PROMPT → Search the entries below for "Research". Report each line where it occurs.

Stored data →
______________________________

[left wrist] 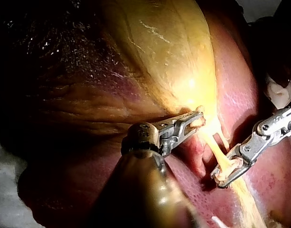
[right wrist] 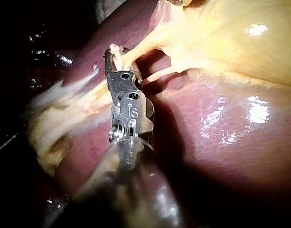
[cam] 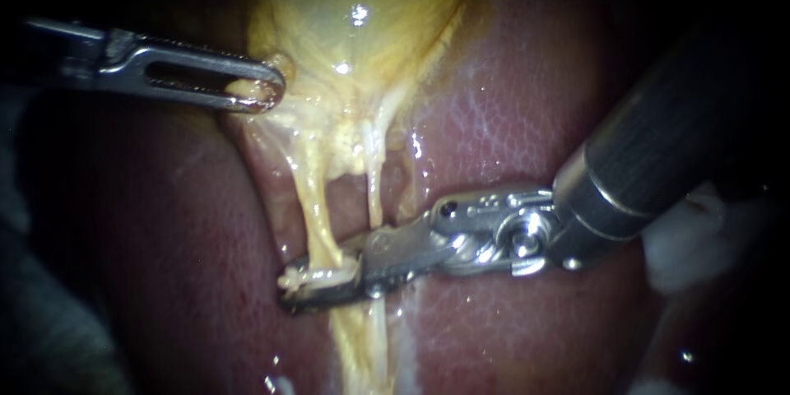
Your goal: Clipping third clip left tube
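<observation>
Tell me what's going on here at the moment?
The left instrument has its jaws shut on the lower edge of the gallbladder, holding it away from the liver. The right instrument reaches across with its jaws around the left tube, a pale clip held between them. The thinner right tube lies free beside it.

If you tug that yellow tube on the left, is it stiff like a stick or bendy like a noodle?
Probably bendy: the left tube is thin and curves softly down from the gallbladder. Likely slippery, since the liver beside it shines wet. Perhaps easy to tear, as it looks thin and stringy.
</observation>
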### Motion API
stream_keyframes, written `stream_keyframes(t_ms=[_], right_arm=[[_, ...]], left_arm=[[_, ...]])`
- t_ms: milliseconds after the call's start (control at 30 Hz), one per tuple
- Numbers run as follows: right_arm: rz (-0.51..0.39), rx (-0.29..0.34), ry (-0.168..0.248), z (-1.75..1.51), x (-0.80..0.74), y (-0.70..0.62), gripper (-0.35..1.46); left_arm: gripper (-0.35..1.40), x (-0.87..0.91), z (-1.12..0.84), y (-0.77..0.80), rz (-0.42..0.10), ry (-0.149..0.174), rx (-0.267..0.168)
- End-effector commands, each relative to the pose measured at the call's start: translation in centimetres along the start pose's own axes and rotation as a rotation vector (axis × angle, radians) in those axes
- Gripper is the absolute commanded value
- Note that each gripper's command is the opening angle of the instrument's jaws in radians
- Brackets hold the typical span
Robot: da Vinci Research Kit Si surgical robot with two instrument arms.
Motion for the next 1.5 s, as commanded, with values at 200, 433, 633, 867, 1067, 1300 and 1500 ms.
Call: stream_keyframes(t_ms=[200,433,633,867,1067,1300,1500], right_arm=[[-0.001,0.003,0.044,0.01,0.03,0.02,0.33],[-0.007,0.004,0.074,0.03,0.04,0.04,0.45],[-0.001,-0.011,0.092,0.05,0.04,0.09,0.5],[0.015,-0.007,0.113,0.01,0.02,0.13,0.5],[0.07,0.027,0.177,-0.02,-0.02,0.22,0.5],[0.126,0.103,0.255,-0.03,-0.08,0.35,0.5],[0.164,0.194,0.311,-0.03,-0.12,0.42,0.5]], left_arm=[[-0.35,0.0,0.0,0.0,0.0,0.0,0.0],[-0.35,0.0,0.0,0.0,0.0,0.0,0.0],[-0.35,0.0,0.0,0.0,0.0,0.0,0.0],[-0.35,0.0,0.0,0.0,0.0,0.0,0.0],[-0.35,0.0,-0.01,0.0,0.0,0.0,0.0],[-0.35,0.0,-0.01,0.0,0.0,0.0,0.0],[-0.35,0.0,-0.01,-0.01,0.0,0.0,0.0]])
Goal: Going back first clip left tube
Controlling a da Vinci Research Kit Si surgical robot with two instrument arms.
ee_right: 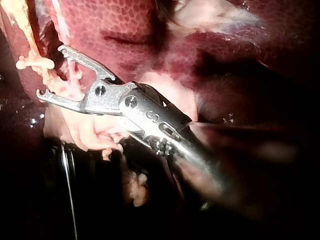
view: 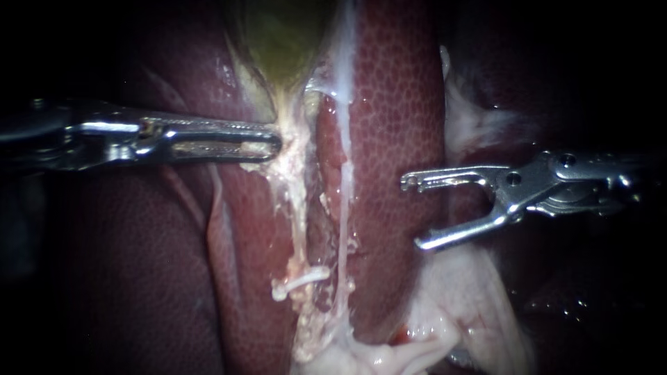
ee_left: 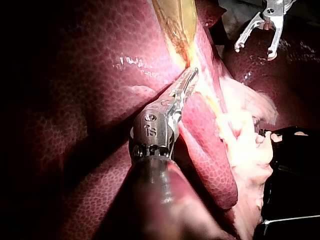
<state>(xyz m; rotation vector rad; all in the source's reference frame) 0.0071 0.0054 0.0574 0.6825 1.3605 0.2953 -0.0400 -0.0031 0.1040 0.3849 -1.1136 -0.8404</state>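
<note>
Left tube (view: pixel 300 208) — right tool (view: pixel 413 212) well apart

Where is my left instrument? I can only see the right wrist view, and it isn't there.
Observer: The endoscope shows it. Your left instrument comes in from the left, jaws shut on pale tissue.
Operator: What is near it?
Observer: The greenish-yellow gallbladder, just above that pale tissue.
Operator: Could my right one bump it?
Observer: Probably not now. The right instrument, jaws open, is well apart from it, with a band of liver between them.
</note>
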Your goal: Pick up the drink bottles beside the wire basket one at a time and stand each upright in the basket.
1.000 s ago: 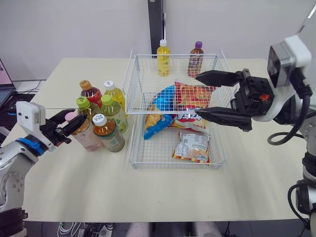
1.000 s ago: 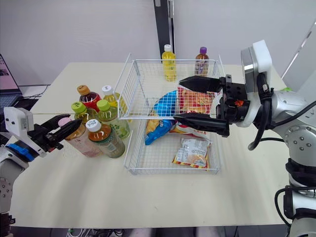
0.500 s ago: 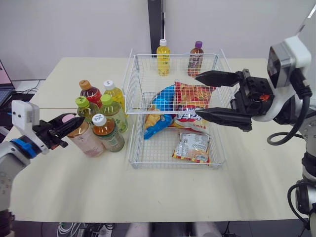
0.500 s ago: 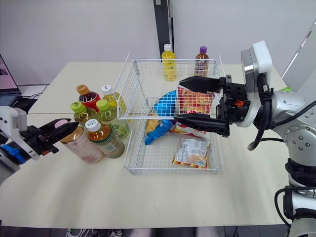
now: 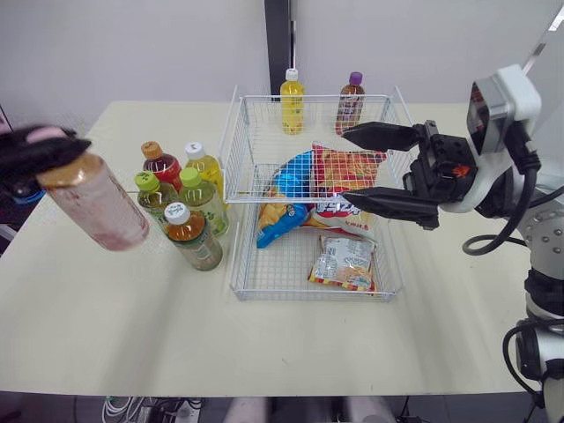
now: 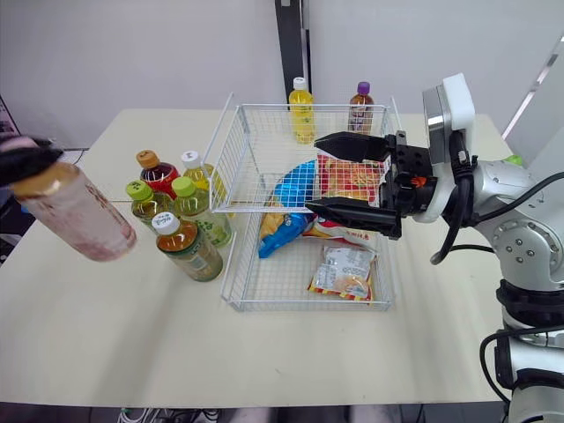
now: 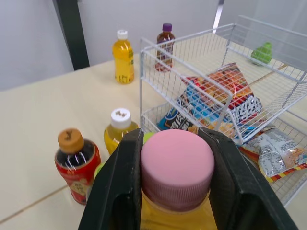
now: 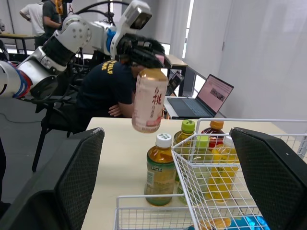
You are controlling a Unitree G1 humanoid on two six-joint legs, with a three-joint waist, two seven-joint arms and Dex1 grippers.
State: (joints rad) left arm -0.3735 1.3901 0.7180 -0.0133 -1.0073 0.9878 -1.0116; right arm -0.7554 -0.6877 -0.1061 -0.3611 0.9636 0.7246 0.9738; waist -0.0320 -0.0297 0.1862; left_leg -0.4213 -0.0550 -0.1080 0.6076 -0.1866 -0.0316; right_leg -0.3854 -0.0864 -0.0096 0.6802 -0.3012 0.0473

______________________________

SOLUTION TO THIS PROBLEM →
Robot: da Vinci Research Kit Si surgical robot with two instrument arms.
Controlling a da Vinci Research Kit Si surgical robot with two instrument arms.

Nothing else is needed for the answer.